=== Begin Enclosure ===
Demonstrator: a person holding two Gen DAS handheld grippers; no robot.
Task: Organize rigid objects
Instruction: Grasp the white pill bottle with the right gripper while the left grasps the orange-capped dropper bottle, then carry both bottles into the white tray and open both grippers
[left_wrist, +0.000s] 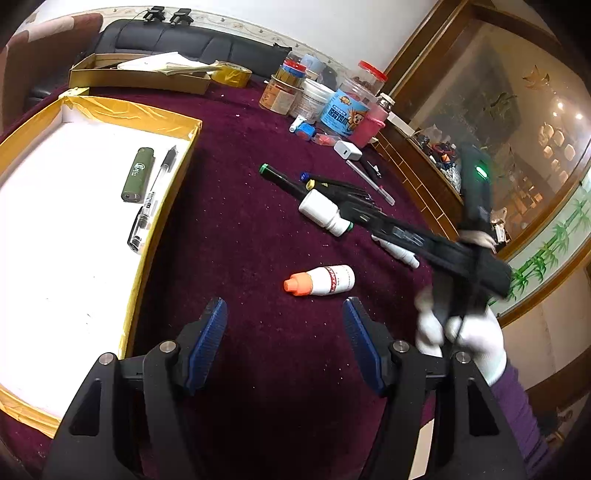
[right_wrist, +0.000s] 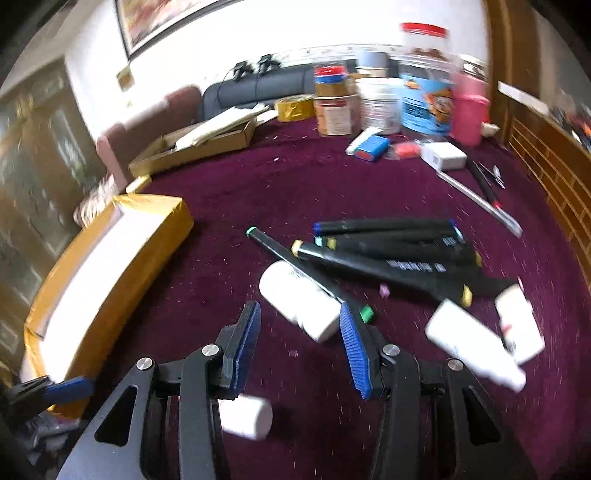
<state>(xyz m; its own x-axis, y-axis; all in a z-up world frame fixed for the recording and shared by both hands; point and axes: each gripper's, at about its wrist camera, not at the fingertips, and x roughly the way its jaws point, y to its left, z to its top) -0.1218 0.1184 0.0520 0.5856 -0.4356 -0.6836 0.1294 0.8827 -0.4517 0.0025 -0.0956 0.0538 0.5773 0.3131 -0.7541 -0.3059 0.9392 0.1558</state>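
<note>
Dark red velvet covers the table (left_wrist: 251, 155), with a black sofa and a wood-framed glass cabinet behind it and a cluster of jars and tubs pushed to the far edge. On the left sits the gold-rimmed tray (left_wrist: 162, 122) with a white floor, and it already holds a green lighter (left_wrist: 137, 174) and a clear pen (left_wrist: 153, 199) lying side by side near its right wall. Loose things still wait on the cloth: a bundle of black markers (right_wrist: 391, 254), a white pill bottle (right_wrist: 299, 299) touching the green-capped marker, and a small white dropper bottle with an orange cap (left_wrist: 320, 281) nearer the left gripper (left_wrist: 284, 314). That gripper hovers over bare cloth with its blue pads apart and nothing between them, the dropper bottle just beyond its tips. The right gripper (right_wrist: 301, 321), held by a white-gloved hand (left_wrist: 461, 332), points down at the pill bottle; its jaws stand apart too, with the bottle's near end just past the pads and not yet pinched, though blur makes the exact gap hard to read. By my reading the sorting is early on, and the step in hand is reaching for the next piece. The next move calls for lowering the right gripper so its pads straddle the pill bottle's round body across its width, closing firmly enough that it does not roll away, then carrying it over the tray's rim.
</note>
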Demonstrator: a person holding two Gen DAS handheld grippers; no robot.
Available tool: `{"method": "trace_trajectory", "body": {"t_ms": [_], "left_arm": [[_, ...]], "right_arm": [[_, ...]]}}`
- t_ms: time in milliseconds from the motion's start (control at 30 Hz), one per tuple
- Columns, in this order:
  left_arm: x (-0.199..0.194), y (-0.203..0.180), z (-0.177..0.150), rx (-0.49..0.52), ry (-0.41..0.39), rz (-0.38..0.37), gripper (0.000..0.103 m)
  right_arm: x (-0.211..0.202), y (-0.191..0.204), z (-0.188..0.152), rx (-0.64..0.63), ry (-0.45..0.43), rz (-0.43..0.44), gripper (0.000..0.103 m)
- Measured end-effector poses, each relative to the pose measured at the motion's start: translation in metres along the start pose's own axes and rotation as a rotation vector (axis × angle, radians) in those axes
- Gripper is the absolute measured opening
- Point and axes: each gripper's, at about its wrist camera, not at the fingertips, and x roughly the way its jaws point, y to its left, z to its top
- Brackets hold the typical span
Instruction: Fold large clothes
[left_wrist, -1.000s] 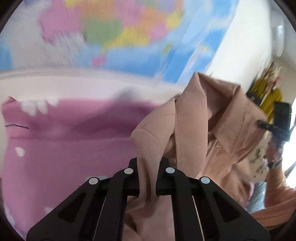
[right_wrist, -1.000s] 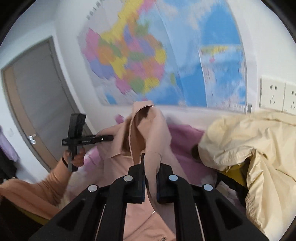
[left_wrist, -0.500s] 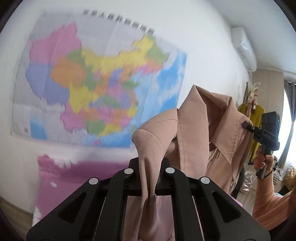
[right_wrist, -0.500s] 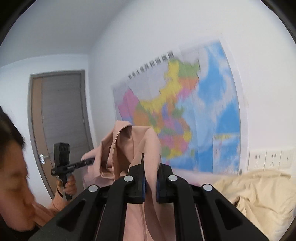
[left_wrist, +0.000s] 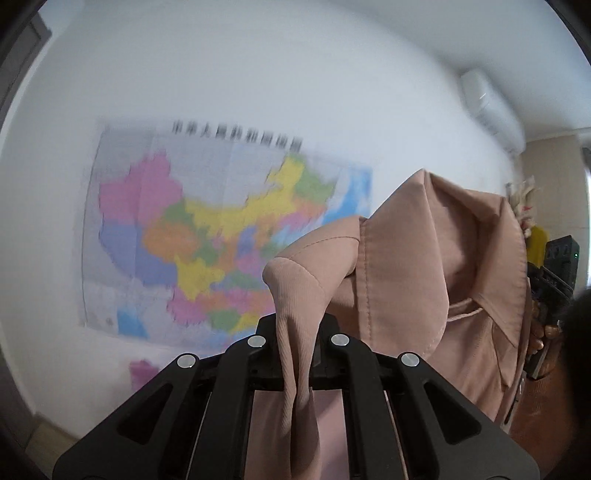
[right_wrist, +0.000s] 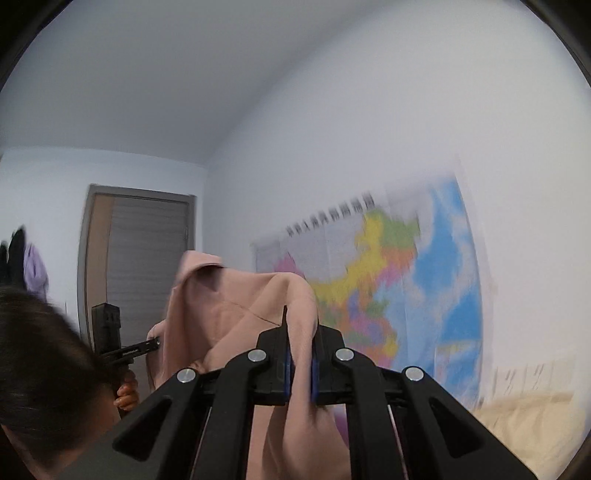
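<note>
Both tongs (left_wrist: 298, 341) (right_wrist: 299, 363) pinch pink garment (left_wrist: 424, 280) edges aloft, seemingly clear of wall.

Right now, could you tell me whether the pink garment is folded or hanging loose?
Hanging loose, not folded: the pink garment dangles in the air, pinched by the left hand-held gripper and the right hand-held gripper.

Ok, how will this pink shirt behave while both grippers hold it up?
Probably floppy: the pink shirt droops in soft folds between the left gripper and right gripper. Likely light, since thin pinches carry it. The collar looks somewhat stiffer, holding its shape.
</note>
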Motion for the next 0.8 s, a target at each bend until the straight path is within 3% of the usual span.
{"method": "trace_trajectory", "body": {"t_ms": [167,300,433,500,567,633,800], "left_arm": [[0.11,0.039,-0.054,-0.114,0.275,0.047,0.006],[0.227,0.086,-0.145,-0.142,0.565,0.216,0.006],[0.322,0.127,-0.248,-0.178,0.839,0.32,0.006],[0.346,0.139,-0.277,-0.196,0.888,0.352,0.005],[0.358,0.151,-0.288,-0.229,0.903,0.368,0.006],[0.366,0.158,-0.289,-0.233,0.895,0.357,0.007],[0.384,0.17,-0.295,-0.241,0.894,0.336,0.012]], "right_arm": [[0.108,-0.098,-0.081,0.179,0.271,-0.117,0.007],[0.196,-0.181,-0.186,0.309,0.521,-0.22,0.007],[0.254,-0.231,-0.286,0.378,0.723,-0.33,0.007],[0.27,-0.25,-0.318,0.414,0.756,-0.359,0.007],[0.274,-0.262,-0.327,0.435,0.757,-0.396,0.007],[0.275,-0.271,-0.326,0.471,0.747,-0.389,0.007],[0.29,-0.274,-0.318,0.382,0.766,-0.419,0.007]]}}
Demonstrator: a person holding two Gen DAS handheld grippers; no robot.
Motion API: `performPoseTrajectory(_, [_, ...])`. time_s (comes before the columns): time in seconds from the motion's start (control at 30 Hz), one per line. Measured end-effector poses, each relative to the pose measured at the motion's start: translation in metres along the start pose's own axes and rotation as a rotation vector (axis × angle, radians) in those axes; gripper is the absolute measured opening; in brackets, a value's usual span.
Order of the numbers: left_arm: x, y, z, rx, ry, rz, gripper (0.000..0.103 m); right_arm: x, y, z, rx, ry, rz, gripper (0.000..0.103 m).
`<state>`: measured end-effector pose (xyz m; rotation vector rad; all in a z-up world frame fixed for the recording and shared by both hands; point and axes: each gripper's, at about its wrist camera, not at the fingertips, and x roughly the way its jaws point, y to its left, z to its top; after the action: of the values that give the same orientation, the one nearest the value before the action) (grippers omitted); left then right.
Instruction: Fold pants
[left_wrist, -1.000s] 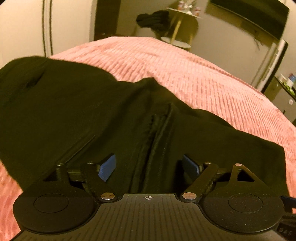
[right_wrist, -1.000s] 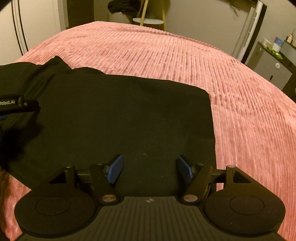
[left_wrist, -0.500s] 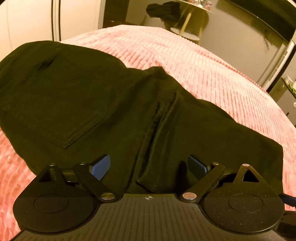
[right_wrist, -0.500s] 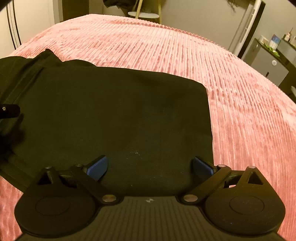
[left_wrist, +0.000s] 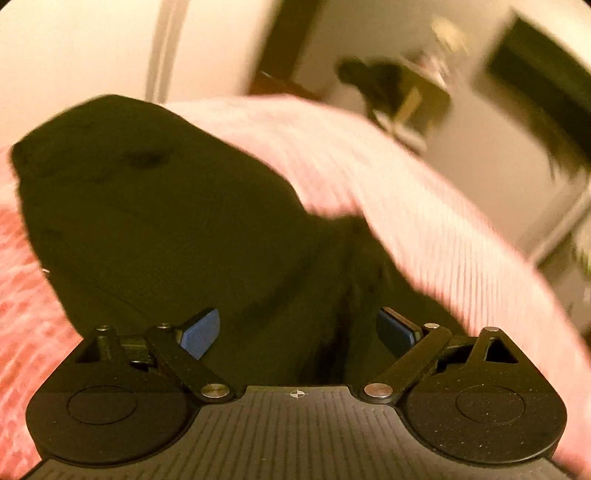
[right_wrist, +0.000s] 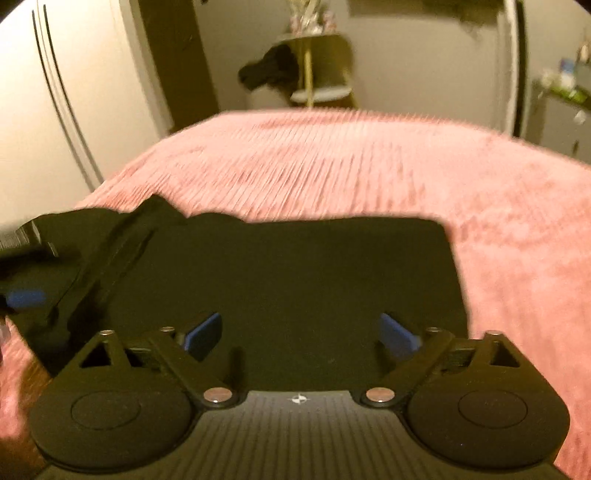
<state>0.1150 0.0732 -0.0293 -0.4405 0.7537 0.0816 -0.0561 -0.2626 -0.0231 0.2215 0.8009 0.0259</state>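
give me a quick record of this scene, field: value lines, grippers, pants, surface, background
left gripper: open, blue pads apart, nothing between them, above the pants
right gripper: open, over the squared end of the pants
pants: black, lying on the bed, a seam running along the left part
bedspread: pink, ribbed
dark garment: draped on the small table beyond the bed
image quality: both views motion-blurred

Two matching black handheld grippers with blue finger pads.
The left gripper (left_wrist: 297, 332) and the right gripper (right_wrist: 303, 334) each have a ribbed black body, two round speckled discs, angled linkage bars with silver screws, and a small crosshair mark at the centre.
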Motion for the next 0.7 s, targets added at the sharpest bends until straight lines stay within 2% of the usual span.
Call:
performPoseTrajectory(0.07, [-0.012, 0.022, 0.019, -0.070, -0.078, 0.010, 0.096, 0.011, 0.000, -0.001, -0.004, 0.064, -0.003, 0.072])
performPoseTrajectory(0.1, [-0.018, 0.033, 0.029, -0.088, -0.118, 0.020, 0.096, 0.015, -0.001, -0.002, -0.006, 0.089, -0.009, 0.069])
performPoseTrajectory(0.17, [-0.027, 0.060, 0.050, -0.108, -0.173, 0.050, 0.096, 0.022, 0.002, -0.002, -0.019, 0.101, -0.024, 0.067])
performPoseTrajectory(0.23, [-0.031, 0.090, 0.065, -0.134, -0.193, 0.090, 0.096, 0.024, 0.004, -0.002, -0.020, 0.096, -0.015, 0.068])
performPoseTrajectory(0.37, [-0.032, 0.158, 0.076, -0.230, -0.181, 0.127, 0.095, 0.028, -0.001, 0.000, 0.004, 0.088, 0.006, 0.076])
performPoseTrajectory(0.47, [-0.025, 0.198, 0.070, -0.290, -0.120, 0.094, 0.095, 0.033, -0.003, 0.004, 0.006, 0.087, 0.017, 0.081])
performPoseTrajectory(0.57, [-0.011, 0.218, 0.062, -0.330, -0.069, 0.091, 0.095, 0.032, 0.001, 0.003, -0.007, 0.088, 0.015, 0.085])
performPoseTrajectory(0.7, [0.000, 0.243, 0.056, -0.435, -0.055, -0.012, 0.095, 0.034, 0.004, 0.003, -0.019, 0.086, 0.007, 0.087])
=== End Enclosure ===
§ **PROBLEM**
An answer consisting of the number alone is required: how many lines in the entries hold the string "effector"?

§ **SOLUTION TO THIS PROBLEM**
3